Literature search was performed in Embase, PubMed, Medline Ovid, Cochrane Library database, Web-of-Science, and Google Scholar were searched. All studies that reported the performance of a nuchal translucency measurement with a basic fetal assessment HRQoL or healthcare costs of FTAS were included. Studies solely describing screening of chromosomal anomalies were excluded. Three authors independently screened the studies and extracted the data. Results were combined using descriptive analysis. PROSPERO registration number: CRD42016045190.

Results

The search yielded 3242 articles and 16 were included. Thirteen articles (7045 pregnancies) examined the relationship between FTAS and HRQoL. Anxiety scores were raised temporarily before FTAS and returned to early pregnancy baseline following the absence of anomalies. Depression scores did not change significantly as a result of FTAS. Three articles studied healthcare costs. These studies, published before 2005, found a combination of FTAS and second-trimester anomaly scan (STAS) resulted in an increased amount of detected anomalies when compared to a STAS-only regimen. However, the combination would also be more costly.

Conclusions

Women experience anxiety in anticipation of the FTAS result and following a reassuring FTAS result, anxiety returns to the baseline level. FTAS seems to be a reassuring experience. The included studies on costs showed the addition of FTAS is likely to increase the number of detected anomalies against an increase in healthcare costs per pregnancy.

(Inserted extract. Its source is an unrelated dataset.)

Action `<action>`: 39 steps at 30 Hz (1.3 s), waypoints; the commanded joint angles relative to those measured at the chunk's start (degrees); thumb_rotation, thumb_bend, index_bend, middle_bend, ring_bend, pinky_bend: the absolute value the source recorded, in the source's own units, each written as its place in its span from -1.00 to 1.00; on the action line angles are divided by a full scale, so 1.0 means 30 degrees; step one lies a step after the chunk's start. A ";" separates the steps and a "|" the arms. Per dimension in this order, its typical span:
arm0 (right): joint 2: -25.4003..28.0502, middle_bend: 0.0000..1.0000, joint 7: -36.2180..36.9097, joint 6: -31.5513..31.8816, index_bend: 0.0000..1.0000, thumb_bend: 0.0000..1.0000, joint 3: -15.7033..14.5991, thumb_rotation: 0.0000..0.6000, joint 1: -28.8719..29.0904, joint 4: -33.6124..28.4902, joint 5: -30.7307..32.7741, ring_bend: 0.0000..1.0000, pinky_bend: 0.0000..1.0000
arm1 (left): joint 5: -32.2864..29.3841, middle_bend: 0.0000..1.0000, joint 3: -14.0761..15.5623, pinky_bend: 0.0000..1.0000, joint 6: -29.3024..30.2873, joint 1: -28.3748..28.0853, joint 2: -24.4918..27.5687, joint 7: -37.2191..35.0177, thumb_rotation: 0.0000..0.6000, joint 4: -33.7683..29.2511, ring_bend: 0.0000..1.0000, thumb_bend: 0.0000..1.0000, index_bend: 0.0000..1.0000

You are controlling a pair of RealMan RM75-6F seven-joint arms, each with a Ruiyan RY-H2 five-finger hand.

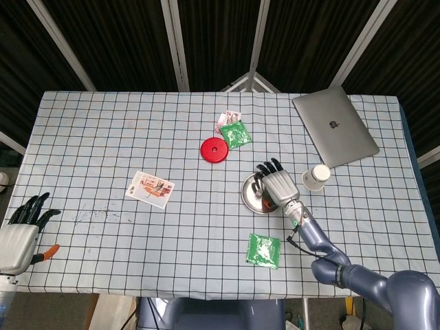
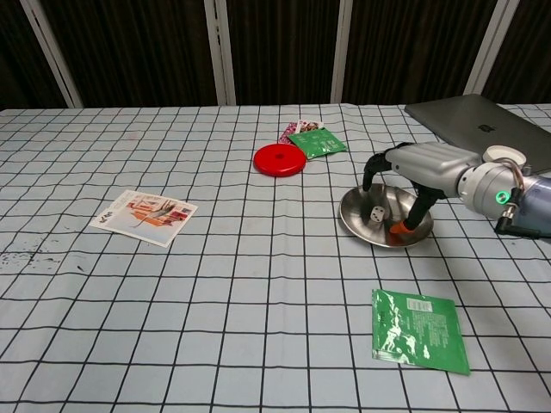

Review registration: PROSPERO CRD42016045190

Acknowledgments

The authors wish to thank Wichor Bramer and Eline Krabbendam from the Erasmus MC Medical Library for developing and updating the search strategies. Furthermore, the authors wish to thank Kajal Mohabier for her help with the screening of articles.

Author contributions

CSP, MR, EAPS and AGMGJM conceived and planned the study. CSP, LM and AGMGJM performed data extraction and quality analysis. All authors commented and provided feedback on and approved the final version for publication.

Ethical approval

None.

Disclosure statement

No potential conflict of interest was reported by the author(s).

Data availability statement

The data that support the findings of this study are available from the corresponding author upon reasonable request.

Additional information

Funding

The author(s) reported there is no funding associated with the work featured in this article.